** Opening DATA SHOWN block **

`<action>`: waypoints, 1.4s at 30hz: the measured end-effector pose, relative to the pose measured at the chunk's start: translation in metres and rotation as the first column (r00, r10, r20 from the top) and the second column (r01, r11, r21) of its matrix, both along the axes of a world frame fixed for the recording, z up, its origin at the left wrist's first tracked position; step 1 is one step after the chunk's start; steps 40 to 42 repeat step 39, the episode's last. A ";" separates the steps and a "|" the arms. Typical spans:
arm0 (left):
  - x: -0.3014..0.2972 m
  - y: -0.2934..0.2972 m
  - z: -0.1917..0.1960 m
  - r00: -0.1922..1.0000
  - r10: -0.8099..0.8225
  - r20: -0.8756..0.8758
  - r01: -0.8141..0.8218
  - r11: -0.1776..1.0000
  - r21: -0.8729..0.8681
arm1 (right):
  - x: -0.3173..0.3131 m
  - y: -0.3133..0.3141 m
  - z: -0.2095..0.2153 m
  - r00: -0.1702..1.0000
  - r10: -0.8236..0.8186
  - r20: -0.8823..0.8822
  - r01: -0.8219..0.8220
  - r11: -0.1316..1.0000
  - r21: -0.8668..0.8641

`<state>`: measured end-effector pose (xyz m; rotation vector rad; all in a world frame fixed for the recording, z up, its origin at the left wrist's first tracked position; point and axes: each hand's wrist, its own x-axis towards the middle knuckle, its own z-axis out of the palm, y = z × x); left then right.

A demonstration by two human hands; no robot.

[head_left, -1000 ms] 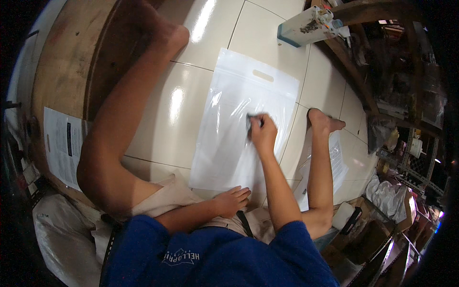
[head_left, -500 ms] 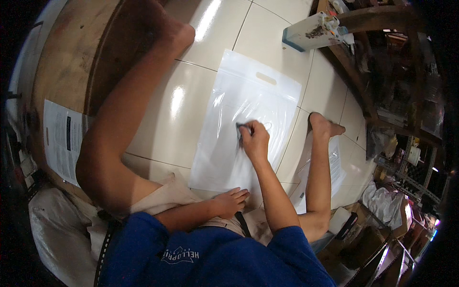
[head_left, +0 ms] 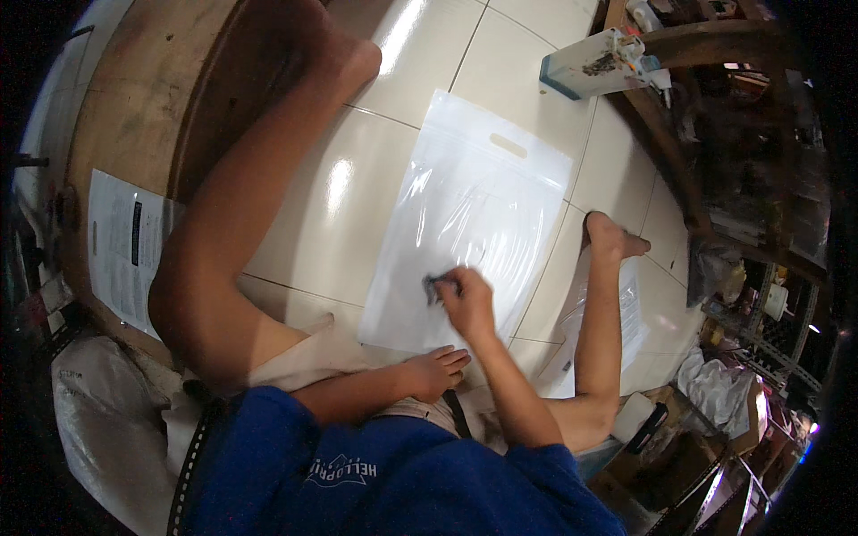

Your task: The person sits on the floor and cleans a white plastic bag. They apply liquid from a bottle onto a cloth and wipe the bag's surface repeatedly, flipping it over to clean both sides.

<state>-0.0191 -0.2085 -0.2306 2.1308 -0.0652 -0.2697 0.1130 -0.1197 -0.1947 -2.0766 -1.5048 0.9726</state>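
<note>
A white plastic bag [head_left: 416, 223] with a cut-out handle slot lies flat on the tiled floor between my legs. My right hand [head_left: 466, 302] is closed on a small dark crumpled cloth [head_left: 433, 288], held against the lower middle of the bag. The cloth is partly hidden by my fingers and slightly blurred. Close to the bag's near edge rests my left hand [head_left: 438, 371], with its fingers stretched out and nothing in it. Whether its fingertips touch the bag, I cannot tell.
A white and blue stained container [head_left: 585, 64] stands beyond the bag at the right. Printed bags lie on the wooden surface at left [head_left: 121, 259] and under my right leg [head_left: 626, 313]. Dark cluttered shelving [head_left: 760, 196] lines the right side. A plastic-wrapped bundle [head_left: 107, 429] sits at lower left.
My right hand has moved with the cloth toward me and slightly left, down the bag. My left hand stays in place. The whole view has shifted a little.
</note>
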 end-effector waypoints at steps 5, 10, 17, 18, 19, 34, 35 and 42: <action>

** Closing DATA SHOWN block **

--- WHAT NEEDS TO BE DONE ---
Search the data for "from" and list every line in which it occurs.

--- EXERCISE SOLUTION ---
`<action>`: waypoints, 1.4s at 30hz: the measured end-effector pose, relative to the pose measured at the chunk's start: translation in metres and rotation as the first column (r00, r10, r20 from the top) and the second column (r01, r11, r21) of its matrix, both along the axes of a world frame fixed for the recording, z up, its origin at the left wrist's first tracked position; step 1 is one step after the chunk's start; steps 40 to 42 repeat step 39, the episode's last. A ";" separates the steps and a "|" the arms. Typical spans:
Your task: The person sits on the floor and cleans a white plastic bag. They apply liquid from a bottle onto a cloth and wipe the bag's surface repeatedly, flipping it over to clean both sides.

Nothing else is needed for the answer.